The filenames are of the pattern scatterplot_<variable>_<searcher>_determ_TRUE.png.

Valid values for <variable> are:

  • maxrss: Figure 4.
  • execution_time: Figure 5.
  • solver_time: Figure 6.

<searcher> can be either dfs for the left side of each figure and rndcov for the right side of each figure.

Selecting Comparable Experiments

The R script above automatically removes experiments that are not comparable. As explained in the paper, we aim to evaluate the isolated effects of deterministic allocation on the performance of symbolic execution. Therefore, we require that all executions (with KDAlloc and the default allocator) take the same paths through the program so that every value computed and every solver query issued might only differ by memory addresses.

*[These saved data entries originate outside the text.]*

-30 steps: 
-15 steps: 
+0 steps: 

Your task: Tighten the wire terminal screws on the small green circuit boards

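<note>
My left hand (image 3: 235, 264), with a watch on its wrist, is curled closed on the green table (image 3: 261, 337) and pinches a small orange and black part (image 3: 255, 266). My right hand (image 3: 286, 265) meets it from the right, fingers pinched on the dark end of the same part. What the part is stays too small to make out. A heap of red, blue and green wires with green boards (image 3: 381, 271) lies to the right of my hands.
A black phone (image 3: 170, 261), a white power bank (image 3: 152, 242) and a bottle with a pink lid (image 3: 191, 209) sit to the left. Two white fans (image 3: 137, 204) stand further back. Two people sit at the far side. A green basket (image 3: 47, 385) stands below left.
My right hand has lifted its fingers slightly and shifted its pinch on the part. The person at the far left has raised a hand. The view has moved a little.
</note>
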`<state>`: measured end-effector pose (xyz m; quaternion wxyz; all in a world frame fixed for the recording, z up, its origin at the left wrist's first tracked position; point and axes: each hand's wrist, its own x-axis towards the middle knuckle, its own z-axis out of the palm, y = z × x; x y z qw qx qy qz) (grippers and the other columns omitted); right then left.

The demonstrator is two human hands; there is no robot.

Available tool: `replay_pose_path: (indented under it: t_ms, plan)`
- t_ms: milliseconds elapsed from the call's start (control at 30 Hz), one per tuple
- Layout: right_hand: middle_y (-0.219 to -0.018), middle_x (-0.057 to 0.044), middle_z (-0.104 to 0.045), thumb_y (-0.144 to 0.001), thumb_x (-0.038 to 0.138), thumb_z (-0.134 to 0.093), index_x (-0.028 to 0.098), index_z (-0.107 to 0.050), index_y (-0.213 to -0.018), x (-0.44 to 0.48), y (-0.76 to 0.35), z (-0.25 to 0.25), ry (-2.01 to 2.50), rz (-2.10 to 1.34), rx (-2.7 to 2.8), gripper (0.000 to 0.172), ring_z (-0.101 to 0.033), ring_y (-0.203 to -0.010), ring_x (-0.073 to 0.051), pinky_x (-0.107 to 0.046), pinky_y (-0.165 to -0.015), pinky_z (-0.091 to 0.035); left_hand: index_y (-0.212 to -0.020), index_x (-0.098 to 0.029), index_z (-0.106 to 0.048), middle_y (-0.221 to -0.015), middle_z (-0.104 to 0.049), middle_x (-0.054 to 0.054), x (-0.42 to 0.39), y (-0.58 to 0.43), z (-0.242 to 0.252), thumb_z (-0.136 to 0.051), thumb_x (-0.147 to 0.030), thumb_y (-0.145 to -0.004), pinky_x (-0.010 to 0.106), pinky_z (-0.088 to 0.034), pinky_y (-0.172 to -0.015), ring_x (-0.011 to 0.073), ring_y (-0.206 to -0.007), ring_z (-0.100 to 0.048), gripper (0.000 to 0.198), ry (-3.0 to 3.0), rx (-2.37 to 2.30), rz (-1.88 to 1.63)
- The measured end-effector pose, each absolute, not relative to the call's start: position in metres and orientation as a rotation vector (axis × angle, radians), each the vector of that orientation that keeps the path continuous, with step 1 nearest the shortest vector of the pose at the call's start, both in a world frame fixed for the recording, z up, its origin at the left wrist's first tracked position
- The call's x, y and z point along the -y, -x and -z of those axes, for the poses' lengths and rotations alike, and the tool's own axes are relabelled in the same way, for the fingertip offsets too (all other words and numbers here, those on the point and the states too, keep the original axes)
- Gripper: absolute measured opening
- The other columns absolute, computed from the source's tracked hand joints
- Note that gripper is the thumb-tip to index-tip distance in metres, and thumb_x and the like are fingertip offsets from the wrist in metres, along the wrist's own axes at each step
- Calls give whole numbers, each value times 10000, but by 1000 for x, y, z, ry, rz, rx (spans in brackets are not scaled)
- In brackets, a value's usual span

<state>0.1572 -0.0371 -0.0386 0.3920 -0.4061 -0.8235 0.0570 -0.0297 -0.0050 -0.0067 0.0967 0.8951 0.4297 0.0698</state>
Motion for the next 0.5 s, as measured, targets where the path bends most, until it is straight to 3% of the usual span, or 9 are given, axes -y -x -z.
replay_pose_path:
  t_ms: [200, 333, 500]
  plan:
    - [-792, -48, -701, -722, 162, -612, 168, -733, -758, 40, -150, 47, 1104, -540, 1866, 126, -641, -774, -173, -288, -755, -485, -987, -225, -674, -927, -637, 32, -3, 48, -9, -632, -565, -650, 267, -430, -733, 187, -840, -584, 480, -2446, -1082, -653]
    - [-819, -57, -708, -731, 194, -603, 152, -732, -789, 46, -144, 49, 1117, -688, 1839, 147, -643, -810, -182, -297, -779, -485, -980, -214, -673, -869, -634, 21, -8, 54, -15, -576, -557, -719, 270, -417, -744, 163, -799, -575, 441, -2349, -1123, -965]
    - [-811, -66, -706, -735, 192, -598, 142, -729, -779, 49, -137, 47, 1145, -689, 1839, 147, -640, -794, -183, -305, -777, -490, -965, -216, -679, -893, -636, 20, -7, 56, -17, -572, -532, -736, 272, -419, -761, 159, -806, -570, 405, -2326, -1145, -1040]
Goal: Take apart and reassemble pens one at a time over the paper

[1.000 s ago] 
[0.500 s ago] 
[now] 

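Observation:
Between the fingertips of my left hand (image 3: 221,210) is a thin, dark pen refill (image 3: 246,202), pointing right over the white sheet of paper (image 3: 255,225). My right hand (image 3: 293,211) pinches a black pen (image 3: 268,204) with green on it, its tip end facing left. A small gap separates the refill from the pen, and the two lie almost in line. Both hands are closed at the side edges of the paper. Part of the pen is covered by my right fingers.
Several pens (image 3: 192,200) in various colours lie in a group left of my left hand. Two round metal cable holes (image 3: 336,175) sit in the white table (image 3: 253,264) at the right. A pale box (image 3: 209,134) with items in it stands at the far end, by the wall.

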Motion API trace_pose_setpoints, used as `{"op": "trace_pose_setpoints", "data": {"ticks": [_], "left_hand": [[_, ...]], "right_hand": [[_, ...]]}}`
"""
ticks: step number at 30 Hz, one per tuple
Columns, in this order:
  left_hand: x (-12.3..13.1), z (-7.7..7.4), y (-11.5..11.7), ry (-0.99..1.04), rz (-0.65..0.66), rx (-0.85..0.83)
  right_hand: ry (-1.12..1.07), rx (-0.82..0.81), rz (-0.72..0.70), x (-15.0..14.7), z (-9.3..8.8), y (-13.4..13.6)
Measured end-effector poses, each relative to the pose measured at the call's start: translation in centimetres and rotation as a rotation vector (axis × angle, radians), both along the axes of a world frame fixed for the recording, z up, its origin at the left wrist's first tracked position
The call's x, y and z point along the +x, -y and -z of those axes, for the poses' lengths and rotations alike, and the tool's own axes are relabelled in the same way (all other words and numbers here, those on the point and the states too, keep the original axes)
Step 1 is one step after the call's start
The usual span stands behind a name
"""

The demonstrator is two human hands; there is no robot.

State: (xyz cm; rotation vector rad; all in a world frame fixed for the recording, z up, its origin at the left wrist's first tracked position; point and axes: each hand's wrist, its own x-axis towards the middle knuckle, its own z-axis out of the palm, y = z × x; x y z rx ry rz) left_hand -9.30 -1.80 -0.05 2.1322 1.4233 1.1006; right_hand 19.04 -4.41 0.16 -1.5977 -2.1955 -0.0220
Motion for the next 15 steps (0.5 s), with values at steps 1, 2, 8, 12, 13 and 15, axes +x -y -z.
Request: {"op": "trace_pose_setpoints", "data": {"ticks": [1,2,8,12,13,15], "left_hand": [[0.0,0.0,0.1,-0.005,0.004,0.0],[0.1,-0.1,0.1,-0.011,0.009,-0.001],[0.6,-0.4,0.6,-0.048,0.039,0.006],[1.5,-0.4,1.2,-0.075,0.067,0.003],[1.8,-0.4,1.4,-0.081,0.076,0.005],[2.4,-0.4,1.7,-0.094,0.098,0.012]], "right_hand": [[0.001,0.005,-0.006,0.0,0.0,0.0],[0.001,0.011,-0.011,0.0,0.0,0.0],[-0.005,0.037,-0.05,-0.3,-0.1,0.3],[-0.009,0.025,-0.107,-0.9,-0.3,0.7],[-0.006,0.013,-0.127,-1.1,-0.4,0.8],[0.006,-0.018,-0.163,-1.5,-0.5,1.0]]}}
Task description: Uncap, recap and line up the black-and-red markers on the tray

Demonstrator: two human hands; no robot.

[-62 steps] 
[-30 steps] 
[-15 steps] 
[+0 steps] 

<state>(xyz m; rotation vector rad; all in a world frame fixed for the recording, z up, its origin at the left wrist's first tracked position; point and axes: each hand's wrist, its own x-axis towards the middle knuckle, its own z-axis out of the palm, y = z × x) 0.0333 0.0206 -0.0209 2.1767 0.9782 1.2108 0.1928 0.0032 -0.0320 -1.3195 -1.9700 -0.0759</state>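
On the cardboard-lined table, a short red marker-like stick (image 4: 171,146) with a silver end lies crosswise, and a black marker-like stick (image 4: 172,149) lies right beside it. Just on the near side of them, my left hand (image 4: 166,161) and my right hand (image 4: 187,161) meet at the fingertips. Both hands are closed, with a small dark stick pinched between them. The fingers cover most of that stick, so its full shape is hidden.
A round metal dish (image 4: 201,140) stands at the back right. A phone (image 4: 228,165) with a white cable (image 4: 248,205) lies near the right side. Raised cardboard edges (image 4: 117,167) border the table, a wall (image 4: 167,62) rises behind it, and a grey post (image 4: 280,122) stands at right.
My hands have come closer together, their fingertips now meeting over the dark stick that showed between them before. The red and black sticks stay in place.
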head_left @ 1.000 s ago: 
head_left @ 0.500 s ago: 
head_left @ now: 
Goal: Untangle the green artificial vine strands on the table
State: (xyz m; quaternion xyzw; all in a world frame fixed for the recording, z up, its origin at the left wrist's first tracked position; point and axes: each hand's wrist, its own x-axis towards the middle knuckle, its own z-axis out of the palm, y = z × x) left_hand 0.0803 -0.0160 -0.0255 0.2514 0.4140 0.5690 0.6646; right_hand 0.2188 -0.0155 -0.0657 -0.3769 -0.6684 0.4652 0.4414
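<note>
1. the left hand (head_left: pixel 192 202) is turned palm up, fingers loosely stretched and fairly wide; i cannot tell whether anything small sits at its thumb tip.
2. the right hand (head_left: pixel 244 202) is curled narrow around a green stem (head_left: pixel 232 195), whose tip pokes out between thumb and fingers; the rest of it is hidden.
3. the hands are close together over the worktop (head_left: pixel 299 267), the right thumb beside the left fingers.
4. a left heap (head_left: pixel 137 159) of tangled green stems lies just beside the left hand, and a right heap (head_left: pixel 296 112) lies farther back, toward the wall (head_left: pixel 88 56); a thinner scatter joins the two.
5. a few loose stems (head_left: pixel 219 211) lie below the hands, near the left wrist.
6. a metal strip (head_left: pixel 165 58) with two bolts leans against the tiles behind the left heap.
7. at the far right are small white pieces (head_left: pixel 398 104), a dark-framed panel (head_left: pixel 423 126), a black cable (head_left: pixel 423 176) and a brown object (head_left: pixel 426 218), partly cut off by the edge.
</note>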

It is important to note that we cannot conclude anything from differing performance due to different exploration, as the slower path might, for example, have to solve more difficult queries due to being in a different part of the program, while the faster path might not even have to solve any queries at all.

We consider an experiment comparable, when under each search strategy all ten runs, five for each allocator, show the same values for core statistics, e.g. same numer of instructions, covered instructions, allocations, queries, and external calls.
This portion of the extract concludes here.